Álex de la Iglesia, el director de Mi gran noche, es de los que imaginan situaciones enfermizas que le provocan carcajadas, pero que no las confesaría para evitar quedar como degenerado mental. Para eso tiene a sus películas, en las que no necesita disfrazar esos delirios privados.
No es la mejor película de su director y más bien parece un capricho que decidió consumar a la brevedad, una suma de sus fetiches, pasiones y vicios que habría calzado mejor en su filmografía hace diez años. Mi gran noche, de Álex de la Iglesia, es estridente y sobre girada. No se diferencia mucho de un especial de Año Nuevo cualquiera de la TV abierta: las sobadas de lomo y las emociones de cartulina se repiten en ambos universos, claro que acá el espectador puede ver las costuras sangrantes detrás de los bastidores por los que corre la neurosis, la vanidad, la psicopatía, el arribismo y también los líquidos seminales.
Si hay algo para aplaudir de pie en esta película eso es el espectacular manejo de acciones vibrantes en un gran set donde todos hablan, gesticulan y se mueven como si estuvieran bajo el efecto de algún estimulante. Todo lo demás huele a deja vu, aunque el humor no decae y la intriga —un tanto débil— tampoco.
De la historia, lo medular: Alphonso (Raphael, en un rol nunca antes visto), es un divo de pesadilla. Cruel e insufrible a mansalva con todo aquel que se anime a contradecirlo, siendo la principal víctima de sus ataques su mano derecha, Yuri (Carlos Areces), un ser castrado y patético, como buena parte de los héroes de De la Iglesia. Alphonso espera su entrada a escena en este show de Año Nuevo que lleva días grabándose en un galpón aislado, con una serie de figurantes y aspirantes a starlets de poca monta. Entonces el divo insufrible se cruza con Addane (Mario Casas), un símil oxigenado de Ricky Martin o Chayanne —de hace veinte años—, y su ego siniestro se deja caer sobre él, un tipo cándido pero absolutamente descerebrado que tiene enfermo de los nervios a su mánager, Perotti (Tomás Pozzi), un matón de cabaret argentino que debe solucionar los enredos sexuales de su representado.
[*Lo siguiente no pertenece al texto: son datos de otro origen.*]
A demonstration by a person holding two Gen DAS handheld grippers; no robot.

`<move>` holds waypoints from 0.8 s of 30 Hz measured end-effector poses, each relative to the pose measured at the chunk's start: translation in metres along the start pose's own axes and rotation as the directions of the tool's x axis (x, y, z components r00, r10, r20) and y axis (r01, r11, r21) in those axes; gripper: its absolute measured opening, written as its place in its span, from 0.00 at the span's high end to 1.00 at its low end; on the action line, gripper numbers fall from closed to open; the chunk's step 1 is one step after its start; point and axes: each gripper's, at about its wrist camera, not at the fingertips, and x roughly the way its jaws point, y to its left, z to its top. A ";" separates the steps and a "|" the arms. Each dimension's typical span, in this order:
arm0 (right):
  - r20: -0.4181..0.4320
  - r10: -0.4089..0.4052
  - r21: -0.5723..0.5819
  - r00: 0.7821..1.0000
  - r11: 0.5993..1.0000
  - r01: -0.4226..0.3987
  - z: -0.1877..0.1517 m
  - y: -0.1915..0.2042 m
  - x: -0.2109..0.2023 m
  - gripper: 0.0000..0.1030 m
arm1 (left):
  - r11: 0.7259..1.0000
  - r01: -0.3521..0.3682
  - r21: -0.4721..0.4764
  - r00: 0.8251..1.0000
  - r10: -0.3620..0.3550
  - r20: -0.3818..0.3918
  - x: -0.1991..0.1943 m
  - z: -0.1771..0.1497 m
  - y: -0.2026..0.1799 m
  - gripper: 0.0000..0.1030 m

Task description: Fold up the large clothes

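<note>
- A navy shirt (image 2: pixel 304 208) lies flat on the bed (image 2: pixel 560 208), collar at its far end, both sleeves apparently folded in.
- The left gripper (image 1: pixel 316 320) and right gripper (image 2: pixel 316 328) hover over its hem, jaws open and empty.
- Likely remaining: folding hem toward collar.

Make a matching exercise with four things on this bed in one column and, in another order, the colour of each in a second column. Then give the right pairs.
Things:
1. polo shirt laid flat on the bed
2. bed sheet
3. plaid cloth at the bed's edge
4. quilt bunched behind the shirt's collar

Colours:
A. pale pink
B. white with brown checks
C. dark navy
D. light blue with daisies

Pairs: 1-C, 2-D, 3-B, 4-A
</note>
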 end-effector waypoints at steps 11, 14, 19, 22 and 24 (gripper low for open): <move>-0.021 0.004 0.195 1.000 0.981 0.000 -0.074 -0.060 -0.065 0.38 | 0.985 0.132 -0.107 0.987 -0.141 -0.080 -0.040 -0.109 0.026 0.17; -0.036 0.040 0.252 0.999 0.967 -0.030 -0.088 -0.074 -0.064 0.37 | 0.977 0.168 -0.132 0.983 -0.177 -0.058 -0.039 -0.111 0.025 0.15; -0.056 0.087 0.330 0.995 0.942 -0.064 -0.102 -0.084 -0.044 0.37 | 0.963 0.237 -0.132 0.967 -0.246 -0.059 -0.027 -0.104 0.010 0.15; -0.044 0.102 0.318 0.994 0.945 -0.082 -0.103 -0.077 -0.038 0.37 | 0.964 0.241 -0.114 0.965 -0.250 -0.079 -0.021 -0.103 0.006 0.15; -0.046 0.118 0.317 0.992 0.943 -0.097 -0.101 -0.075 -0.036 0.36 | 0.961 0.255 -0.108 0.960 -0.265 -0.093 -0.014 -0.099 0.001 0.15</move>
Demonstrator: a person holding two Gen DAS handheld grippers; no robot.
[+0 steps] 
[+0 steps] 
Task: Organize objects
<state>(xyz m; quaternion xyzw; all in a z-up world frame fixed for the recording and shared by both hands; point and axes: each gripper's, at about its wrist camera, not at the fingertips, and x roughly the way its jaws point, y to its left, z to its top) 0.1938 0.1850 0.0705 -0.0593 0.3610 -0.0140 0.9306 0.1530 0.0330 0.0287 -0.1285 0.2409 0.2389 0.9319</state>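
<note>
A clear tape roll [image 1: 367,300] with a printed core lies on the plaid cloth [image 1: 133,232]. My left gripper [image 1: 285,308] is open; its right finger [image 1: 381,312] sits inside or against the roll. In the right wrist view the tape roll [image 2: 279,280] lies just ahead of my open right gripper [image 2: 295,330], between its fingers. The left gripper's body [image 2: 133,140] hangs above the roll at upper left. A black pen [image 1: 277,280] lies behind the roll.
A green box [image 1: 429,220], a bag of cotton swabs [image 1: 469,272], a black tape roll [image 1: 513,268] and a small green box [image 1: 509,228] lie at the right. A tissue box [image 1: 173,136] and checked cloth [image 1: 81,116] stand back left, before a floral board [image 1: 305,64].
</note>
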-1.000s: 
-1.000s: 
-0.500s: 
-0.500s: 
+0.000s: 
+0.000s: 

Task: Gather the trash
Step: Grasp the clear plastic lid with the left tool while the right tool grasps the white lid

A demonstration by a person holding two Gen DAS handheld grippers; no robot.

Más allá una pareja de animadores (Carolina Bang y Hugo Silva), que gustan de clavarse cuchillos por la espalda –esto último en sentido figurado aunque perfectamente podría ser literal en la mente del director—, mientras que los que coronan la historia de amor son José y Paloma (Pepón Nieto y Blanca Suárez), una pareja de figurantes fracturada por los fetiches, el miedo y la dominación materna que ejecuta Dolores (Terele Pávez, magistral) sobre el pusilánime José.
Los conflictos sindicales en el exterior del galpón son lo más cercano a una guerra civil, una que intimida a los directivos con la posibilidad de destruir la fantasía chatarra que se estructura a pesar del calor, el cansancio y el delirio que comienza a menguar la psiquis de todos.
Las máscaras comienzan a derretirse y dejan exhibir a los esperpentos ansiosos de fama y poder. La risa y lo miserable deciden tener sexo incómodo y trasnochado eyaculando como consecuencia una satirización del espectáculo. Un verdadero tablero político del que se desprenden las raíces de nuestra hiperconectividad; los ídolos rigen nuestras vidas aunque estos pongan en riesgo la vida del público a punta de balazos, de eso no hay dudas, una vez que el show se acabe, todo quedará en la nebulosa del chisme de pasillo y la desmemoria.